**Task directions:** Images in the records should be skipped while the rest is transcribed verbatim.

··· Source data

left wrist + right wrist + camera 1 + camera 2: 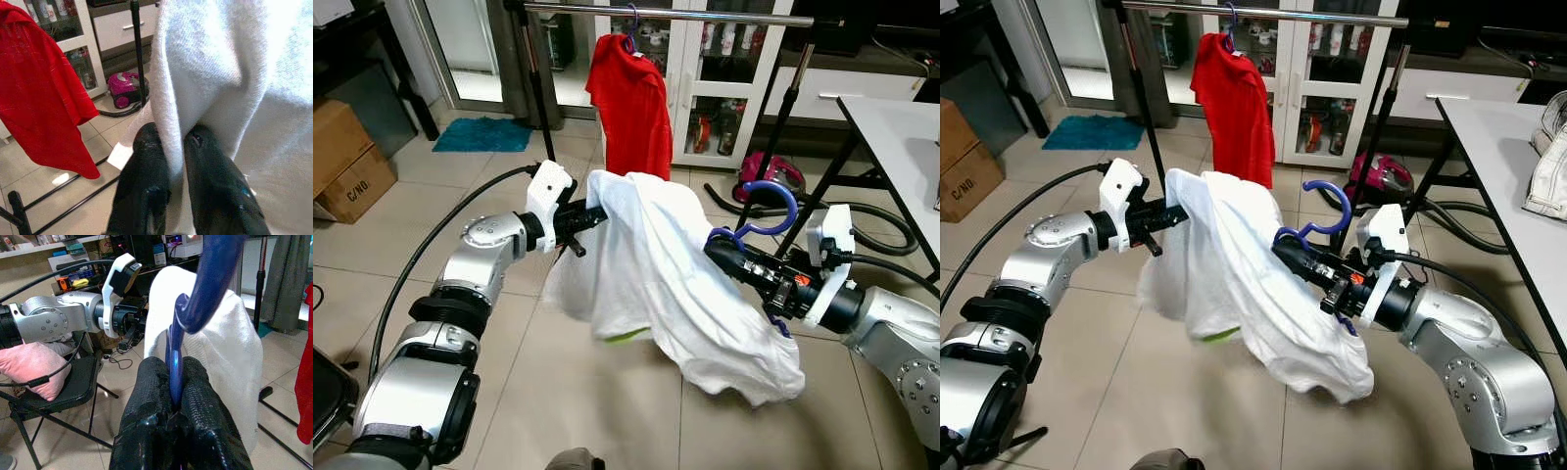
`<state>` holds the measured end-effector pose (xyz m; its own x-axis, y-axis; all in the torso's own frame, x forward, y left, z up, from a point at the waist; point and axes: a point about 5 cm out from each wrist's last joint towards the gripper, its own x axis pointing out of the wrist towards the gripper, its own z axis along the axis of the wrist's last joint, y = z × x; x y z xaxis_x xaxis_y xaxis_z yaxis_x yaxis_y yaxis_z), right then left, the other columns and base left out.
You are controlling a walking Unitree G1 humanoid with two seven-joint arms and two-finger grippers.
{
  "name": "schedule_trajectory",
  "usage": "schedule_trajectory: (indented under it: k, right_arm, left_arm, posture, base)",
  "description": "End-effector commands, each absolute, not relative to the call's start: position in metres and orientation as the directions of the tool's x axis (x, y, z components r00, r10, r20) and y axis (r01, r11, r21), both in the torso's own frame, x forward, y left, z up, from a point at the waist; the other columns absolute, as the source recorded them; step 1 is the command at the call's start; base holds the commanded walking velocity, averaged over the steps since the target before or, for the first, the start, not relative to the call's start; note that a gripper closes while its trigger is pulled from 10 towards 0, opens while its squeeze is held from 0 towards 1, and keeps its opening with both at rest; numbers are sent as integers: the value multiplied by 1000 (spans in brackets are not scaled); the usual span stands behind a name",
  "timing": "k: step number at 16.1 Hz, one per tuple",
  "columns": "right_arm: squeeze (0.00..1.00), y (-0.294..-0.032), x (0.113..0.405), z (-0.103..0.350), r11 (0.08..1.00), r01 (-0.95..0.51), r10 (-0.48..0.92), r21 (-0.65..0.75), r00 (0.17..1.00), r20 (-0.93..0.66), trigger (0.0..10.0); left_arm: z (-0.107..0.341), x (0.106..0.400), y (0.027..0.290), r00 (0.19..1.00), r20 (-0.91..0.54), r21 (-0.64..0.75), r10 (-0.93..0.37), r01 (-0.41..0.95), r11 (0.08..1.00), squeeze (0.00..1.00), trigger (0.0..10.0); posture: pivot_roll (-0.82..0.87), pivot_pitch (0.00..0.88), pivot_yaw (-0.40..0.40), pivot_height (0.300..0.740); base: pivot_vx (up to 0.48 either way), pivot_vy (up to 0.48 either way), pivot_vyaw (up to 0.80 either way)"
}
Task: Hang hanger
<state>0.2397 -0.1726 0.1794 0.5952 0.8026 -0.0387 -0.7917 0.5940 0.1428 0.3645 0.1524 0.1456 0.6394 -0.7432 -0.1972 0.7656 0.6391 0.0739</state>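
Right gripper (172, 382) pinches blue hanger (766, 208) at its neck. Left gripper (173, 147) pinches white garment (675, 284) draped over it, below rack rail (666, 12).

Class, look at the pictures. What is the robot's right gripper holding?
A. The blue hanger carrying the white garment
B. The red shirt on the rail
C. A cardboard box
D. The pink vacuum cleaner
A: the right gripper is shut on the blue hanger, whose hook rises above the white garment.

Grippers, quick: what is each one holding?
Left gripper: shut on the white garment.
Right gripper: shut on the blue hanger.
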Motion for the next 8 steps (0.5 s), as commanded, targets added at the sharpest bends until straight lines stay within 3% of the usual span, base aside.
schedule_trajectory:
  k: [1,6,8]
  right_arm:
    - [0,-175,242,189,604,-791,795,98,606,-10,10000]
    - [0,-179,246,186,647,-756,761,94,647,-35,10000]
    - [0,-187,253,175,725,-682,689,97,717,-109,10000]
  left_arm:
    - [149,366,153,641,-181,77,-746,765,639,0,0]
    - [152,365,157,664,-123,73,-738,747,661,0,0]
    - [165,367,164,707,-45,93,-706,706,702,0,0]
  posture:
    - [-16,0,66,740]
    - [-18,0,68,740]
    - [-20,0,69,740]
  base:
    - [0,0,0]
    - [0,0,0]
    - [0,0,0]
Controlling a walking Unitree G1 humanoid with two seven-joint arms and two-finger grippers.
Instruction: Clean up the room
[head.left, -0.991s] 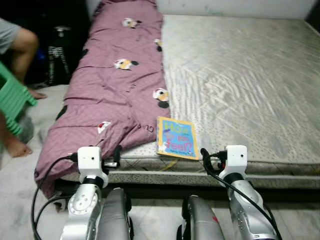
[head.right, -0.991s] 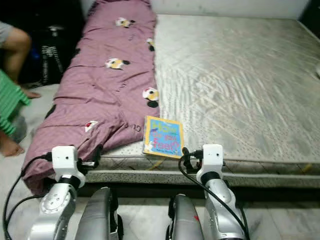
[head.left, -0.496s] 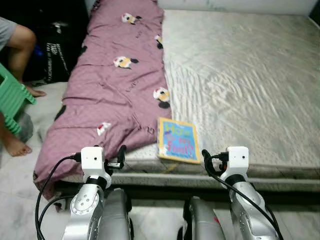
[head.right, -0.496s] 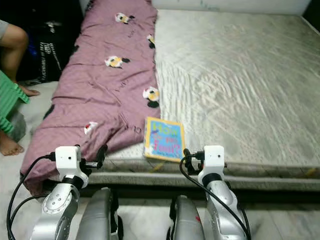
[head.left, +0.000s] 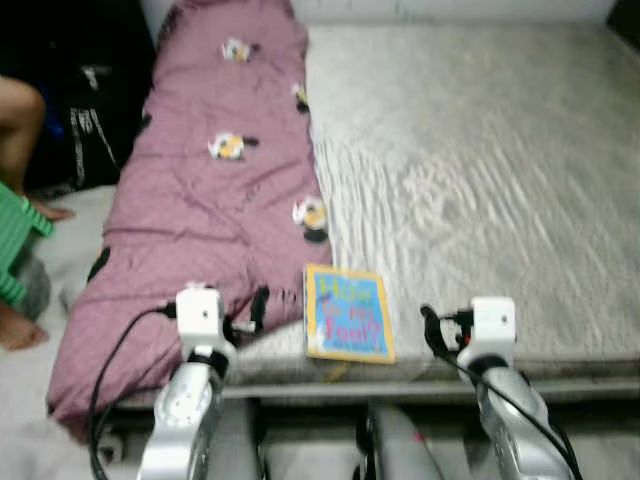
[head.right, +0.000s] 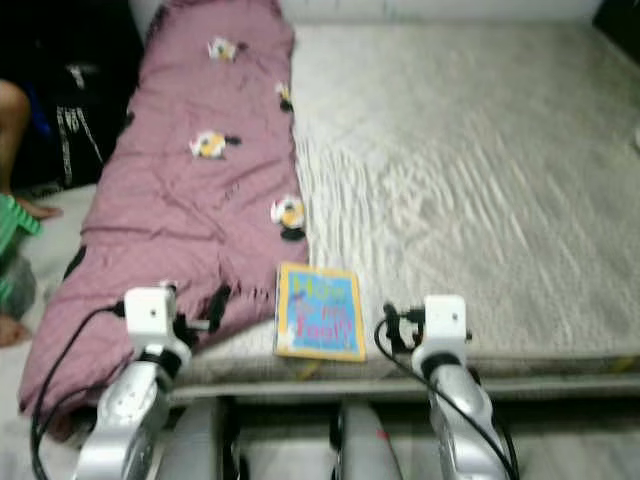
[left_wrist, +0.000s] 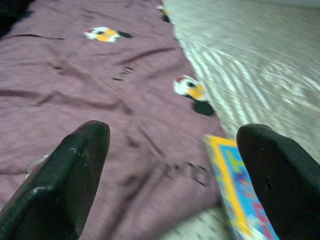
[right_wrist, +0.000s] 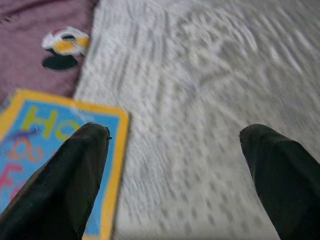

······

**Exercise solution:**
left wrist + right wrist + camera 1 + camera 2: 
`<state>` holds the measured end-effector pose (xyz m; its own x-axis, y-axis; all in the torso's own frame, x forward, y left, z up, from a point at the waist; point and axes: a point about 5 cm out from each wrist's last joint towards the gripper, its own x axis pointing out of the wrist towards the gripper, its own z axis along the axis of the wrist's last joint, y = z × x; x y z xaxis_x xaxis_y xaxis_z yaxis_x yaxis_y yaxis_z), right then left, the other columns and base left out.
You are controlling a walking Unitree G1 humanoid with two seven-joint arms and two-finger grippers.
{
  "name": "schedule_trajectory",
  "usage": "schedule_trajectory: (indented under it: k, right_arm, left_arm, posture, base)",
  "description": "End-effector commands, each absolute, not relative to the call's start: position in metres and orientation as the directions of the tool's x axis (x, y, z components r00, r10, r20) and y axis (r01, r11, r21), both in the torso's own frame, x forward, y left, z up, from a point at the waist; the other columns absolute, as the source recorded them; step 1 is the command at the call's start; base holds the commanded walking velocity, averaged over the steps since the target before or, for the first, the start, not relative to the call's start; note that a gripper closes while its trigger is pulled from 10 towards 0, opens while its squeeze is held from 0 towards 1, and keeps its opening with both at rest; numbers are sent as integers: the value multiplied by 1000 (spans in brackets are not scaled); the usual span stands behind a name",
  "timing": "k: step number at 16.1 Hz, one per tuple",
  "columns": "right_arm: squeeze (0.00..1.00), y (-0.294..-0.032), x (0.113..0.405), z (-0.103..0.350), r11 (0.08..1.00), r01 (-0.95..0.51), r10 (-0.48..0.92), r21 (-0.65..0.75), r00 (0.17..1.00), r20 (-0.93..0.66), trigger (0.0..10.0); left_arm: z (-0.107..0.341), x (0.106..0.400), y (0.027..0.290), r00 (0.19..1.00), r20 (-0.91..0.54), r21 (-0.64..0.75), r10 (-0.93..0.37), r01 (-0.41..0.95), r11 (0.08..1.00), squeeze (0.00..1.00), trigger (0.0..10.0); posture: pivot_roll (-0.82..0.87), pivot_pitch (0.00..0.88), pivot_yaw (-0.40..0.40), pivot_height (0.300..0.740); base: pivot_vx (up to 0.48 either way), pivot_vy (up to 0.48 either way), pivot_vyaw (up to 0.80 either way)"
}
Task: Hang hanger
<state>0.2397 -0.1726 0.1794 0.5952 0.8026 -0.0387 -0.7917 0.5940 0.1428 0.3645 0.1524 0.1456 0.6394 -0.7432 -0.1972 0.7656 0.6391 0.0739</state>
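Right gripper (172, 382) pinches blue hanger (766, 208) at its neck. Left gripper (173, 147) pinches white garment (675, 284) draped over it, below rack rail (666, 12).

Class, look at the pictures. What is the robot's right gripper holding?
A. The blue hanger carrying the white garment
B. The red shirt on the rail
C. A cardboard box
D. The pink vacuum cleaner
A: the right gripper is shut on the blue hanger, whose hook rises above the white garment.

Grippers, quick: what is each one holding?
Left gripper: shut on the white garment.
Right gripper: shut on the blue hanger.
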Motion for the next 8 steps (0.5 s), as commanded, targets added at the sharpest bends until straight lines stay within 3% of the usual span, base aside.
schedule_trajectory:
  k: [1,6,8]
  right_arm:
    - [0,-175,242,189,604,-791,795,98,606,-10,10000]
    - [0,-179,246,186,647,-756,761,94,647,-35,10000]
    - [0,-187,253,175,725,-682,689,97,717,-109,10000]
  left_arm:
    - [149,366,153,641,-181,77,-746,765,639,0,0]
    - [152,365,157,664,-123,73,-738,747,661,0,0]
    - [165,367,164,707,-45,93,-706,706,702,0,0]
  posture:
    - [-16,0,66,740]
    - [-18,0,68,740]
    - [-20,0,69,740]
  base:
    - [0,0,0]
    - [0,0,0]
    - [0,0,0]
Controlling a walking Unitree G1 humanoid with two seven-joint arms and two-finger grippers.
Instruction: Clean up the room
[head.left, -0.991s] 
[head.right, -0.991s] 
[head.left, -0.496s] 
[head.right, -0.496s] 
[head.left, +0.000s] 
[head.right, +0.000s] 
[left_wrist, +0.000s] 
[right_wrist, +0.000s] 

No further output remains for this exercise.